Worse, each time it failed, it interrupted whatever I was doing to pop up a notification with the expectation of me having to select retry or skip. This was insanely annoying. I could be doing something and a notification would pop up and unless I respond, it would just sit there. Sometimes I'd be doing something and the notification would interrupt what I am doing midflow. Needless to say this was an abysmal experience.
I then tried contacting support wanting a refund and to simply cancel. First I tried chat which connected relatively fast but it was obvious the person I talked to didn't know what they were talking about. I then did phone support.

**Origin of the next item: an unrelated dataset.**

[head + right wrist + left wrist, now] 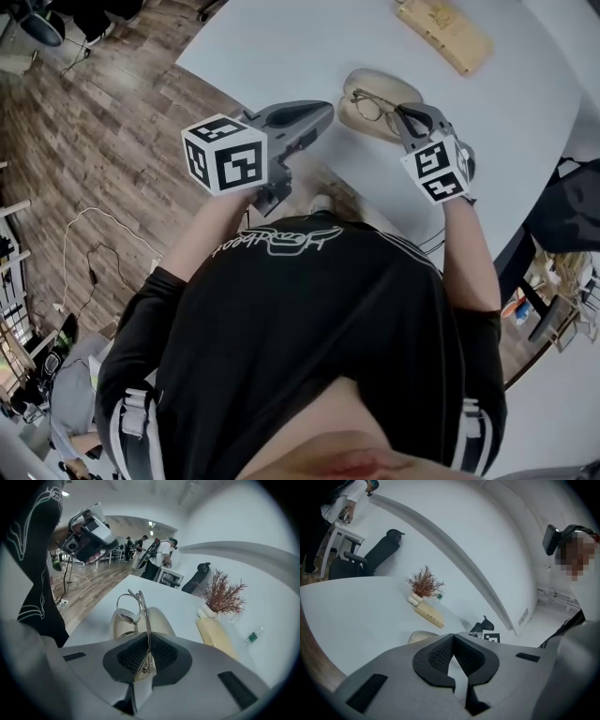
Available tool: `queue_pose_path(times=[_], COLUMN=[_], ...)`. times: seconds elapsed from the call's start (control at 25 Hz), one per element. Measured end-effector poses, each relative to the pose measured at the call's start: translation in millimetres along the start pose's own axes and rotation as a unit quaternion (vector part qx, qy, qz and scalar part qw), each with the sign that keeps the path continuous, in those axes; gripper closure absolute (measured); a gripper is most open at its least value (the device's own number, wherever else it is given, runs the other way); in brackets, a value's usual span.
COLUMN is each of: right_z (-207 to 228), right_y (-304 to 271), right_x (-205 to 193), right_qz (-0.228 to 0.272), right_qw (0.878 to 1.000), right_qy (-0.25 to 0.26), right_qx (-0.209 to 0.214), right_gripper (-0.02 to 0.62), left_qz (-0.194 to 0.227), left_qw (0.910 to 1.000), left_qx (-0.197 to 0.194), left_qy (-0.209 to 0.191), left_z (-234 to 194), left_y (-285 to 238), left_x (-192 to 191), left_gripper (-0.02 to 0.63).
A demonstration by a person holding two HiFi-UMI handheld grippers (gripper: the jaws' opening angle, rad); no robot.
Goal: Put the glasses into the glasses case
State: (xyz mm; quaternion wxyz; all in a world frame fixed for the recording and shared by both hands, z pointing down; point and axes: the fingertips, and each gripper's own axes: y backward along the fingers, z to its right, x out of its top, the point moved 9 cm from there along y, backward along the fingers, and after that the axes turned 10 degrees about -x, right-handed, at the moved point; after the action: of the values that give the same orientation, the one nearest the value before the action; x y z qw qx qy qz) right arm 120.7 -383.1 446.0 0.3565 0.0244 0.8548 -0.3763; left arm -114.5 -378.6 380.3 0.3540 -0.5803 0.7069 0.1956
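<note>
Thin metal-framed glasses (367, 105) hang folded over the open beige glasses case (392, 87) on the white table (281, 47). My right gripper (401, 114) is shut on them. In the right gripper view the frame (143, 616) runs between the black pads (161, 654), with one round lens above the case (161, 623). My left gripper (323, 111) hovers just left of the case near the table's edge, shut with nothing in it. In the left gripper view its jaws (454, 656) meet, and the case (421, 635) shows beyond them.
A long beige wooden block (445, 33) lies at the far side of the table, beside a small vase of dried red twigs (222, 597). The table's near edge (309, 169) borders wood floor. An office chair (375, 555) and several people (159, 555) are in the background.
</note>
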Motion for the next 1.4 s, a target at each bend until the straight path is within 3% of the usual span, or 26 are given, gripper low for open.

To their credit they called me back within an hour though it hung up on me shortly after picking up so I then had to get them to call again and there goes another hour.
Eventually, I did get to talk to a human being but felt I was talking to someone who had very little knowledge about how anything worked. I had to get the case escalated to get the service cancelled since the department that handled that had no direct support.
After waiting about a week, I contacted support again and went through the whole motion all the while finding out it seems like the case wasn't properly escalated. Waited several more days and had to contact support again. It had to be escalated again.
During this whole ordeal, I had already stopped the client, uninstalled it, and removed any files I had uploaded.
After about another week, one day suddenly I accessed my Gmail to find a glaring message at the top that read something to the effect of me being over my storage limit and will soon be unable to receive any emails. I was pissed.
At this point they didn't contact me at all, I haven't seen any refund come through, but my access to Google One was gone so I assumed I was cancelled. But if I deleted all the files I previously uploaded, how could I be over the limit?
The only conclusion I could come up with was any photos I took on my Pixel (which came with unlimited photo storage) somehow was being read as non-Pixel photos so my photo storage blew up. I had to forcibly set it to convert all the images to the format that Google would allow that wouldn't be used against my storage space and eventually after like 2-3 hours my Gmail no longer had that glaring message that I may not receive messages due to being over my storage limit.
Now I'm painfully aware I probably could have backed up all my photos and delete them off Google Photos at this point but I was so exhausted and angry that I just took the path of least resistance here. Eventually the refund came through several days later but this was when I genuinely started to hate Google for the first time.
Hope this helps anyone on the fence about paying for Google One, especially with the expectation that you'll get support as if that'll be helpful.
I ended up going with a different cloud storage. World of difference. Never going to trust Google for anything like this ever again.